"Don't speak about the cycles of life
'Cause your thoughts are so soft I could cut 'em with a spork or a bride's knife"
Andrew Bird - Spare-Ohs
I was reading the webcomic What Birds Know back when I started this blog, and in fact p.191 inspired me to jot down the little vignette I called One Thriving, One Withering. At about p. 400-ish I deliberately stopped visiting the site to let the archive build up for a big satisfying binge. By the time I got back to it years later it seemed about to wrap up, so I told myself I'd binge it when I can benefit from the satisfaction of an ending. For years I kept putting it off until one day the site was offline. End of story... except the Wayback Machine luckily archived it, so I was recently able to complete my decade-overdue binge.
Looking at the site now, I'm surprised by its scarce reader comments suggesting obscurity. Back in the late 2000s, SluggyFreelance-inspired random mishmashes of pop culture references with crude draw'rins were still largely the norm for webcomics. What Birds Know benefited from professional (if not quite earthshaking) artwork. Judging
by how often revelations or turning points in the story coincide with hundred-page marks,
it must have been carefully plotted from its very start. It didn't pull its punches (until the slightly deus ex machina-ish ending) and it provided just enough wry, in-character comic relief to let readers breathe. In short, it should have stood above its competitors.
Maybe it was harmed by its ambiguity. The public, after all, likes easy answers, white hats and black hats. At first glance, WBK lacks an over-arching moral, unless you count "don't put preteens in charge of kingdoms, no matter how adorable they look on the throne" and even eschews its obvious coming of age potential by not really being opposed to childishness so much as childish facetiousness, self-delusion. Anyway, in a vaguely renaissance-level society, three teeange girls go hiking, stumble into yer standard-issue ancient ruins, and fantasy adventure ensues.

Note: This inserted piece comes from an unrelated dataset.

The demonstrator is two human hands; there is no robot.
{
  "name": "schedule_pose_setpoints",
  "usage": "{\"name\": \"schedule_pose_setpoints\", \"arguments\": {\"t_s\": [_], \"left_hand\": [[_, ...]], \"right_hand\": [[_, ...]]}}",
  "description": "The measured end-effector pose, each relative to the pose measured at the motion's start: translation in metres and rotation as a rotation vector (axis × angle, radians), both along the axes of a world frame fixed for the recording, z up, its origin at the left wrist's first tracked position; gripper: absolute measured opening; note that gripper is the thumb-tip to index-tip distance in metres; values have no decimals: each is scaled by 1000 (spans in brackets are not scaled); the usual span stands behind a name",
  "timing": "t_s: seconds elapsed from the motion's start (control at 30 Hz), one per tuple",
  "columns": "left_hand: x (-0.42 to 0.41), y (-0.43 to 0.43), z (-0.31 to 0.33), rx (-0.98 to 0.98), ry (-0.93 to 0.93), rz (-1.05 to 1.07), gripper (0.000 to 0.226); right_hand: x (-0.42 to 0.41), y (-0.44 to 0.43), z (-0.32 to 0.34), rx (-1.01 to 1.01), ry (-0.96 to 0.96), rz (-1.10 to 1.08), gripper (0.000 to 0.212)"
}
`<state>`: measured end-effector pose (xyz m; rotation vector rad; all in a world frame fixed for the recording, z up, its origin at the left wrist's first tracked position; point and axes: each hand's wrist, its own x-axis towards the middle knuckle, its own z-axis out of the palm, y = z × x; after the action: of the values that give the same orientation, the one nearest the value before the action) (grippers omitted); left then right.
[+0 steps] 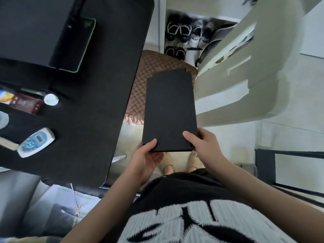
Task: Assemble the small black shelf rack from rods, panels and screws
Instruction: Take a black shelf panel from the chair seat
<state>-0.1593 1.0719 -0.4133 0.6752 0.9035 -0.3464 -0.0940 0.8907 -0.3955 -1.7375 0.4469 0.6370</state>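
- The left hand (145, 160) pinches the near left corner of a black panel (170, 106), thumb flat on top and fingers curled underneath.
- The right hand (203, 146) grips the near right corner the same way, thumb on the top face and the other fingers hidden below.
- The panel is held in the air in front of the person's body, its long side pointing away. A second dark edge shows at its far end, so it may be more than one sheet; I cannot tell.
- Below the hands, two feet in pale slippers (168, 168) stand on the light floor.
- To the left is a black desk (98, 120) with a white and blue handheld device (36, 142), a small white round lid (51, 99) and a green-edged mat (77, 46).
- Under the panel's far half lies a brown quilted cushion (150, 67).
- To the right is a big piece of white foam packing (245, 76).
- Farthest off, shoes (185, 30) sit in rows in a white cupboard.
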Motion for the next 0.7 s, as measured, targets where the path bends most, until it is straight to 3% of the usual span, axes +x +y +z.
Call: {"name": "schedule_pose_setpoints", "arguments": {"t_s": [0.3, 0.5, 0.6, 0.7], "left_hand": [[6, 24, 64, 191, -365, -126, 60], [59, 27, 130, 502, -574, -380, 82], [94, 2, 166, 553, -645, -406, 94], [122, -42, 191, 567, -766, -390, 82]], "right_hand": [[3, -1, 76, 135, -284, 41, 15], [27, -32, 140, 209, -479, -2, 20], [30, -63, 168, 198, -557, -36, 29], [24, -102, 191, 131, -614, -81, 32]]}}
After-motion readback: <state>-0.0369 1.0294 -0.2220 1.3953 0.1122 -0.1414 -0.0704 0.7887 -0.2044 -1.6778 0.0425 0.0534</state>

By the time one of 'em coughs up a surprise, you should already have figured out whether it's your type of story or not.
But if you must seek a recurring theme, call it freedom, or sacrifice, or freedom of sacrifice: willing and unwilling, justifiable or not. It's not so much the inherent good and evil of each situation that yields good or bad results as the characters' deliberate, knowing engagement with it.
A good yarn overall, and sadly underappreciated.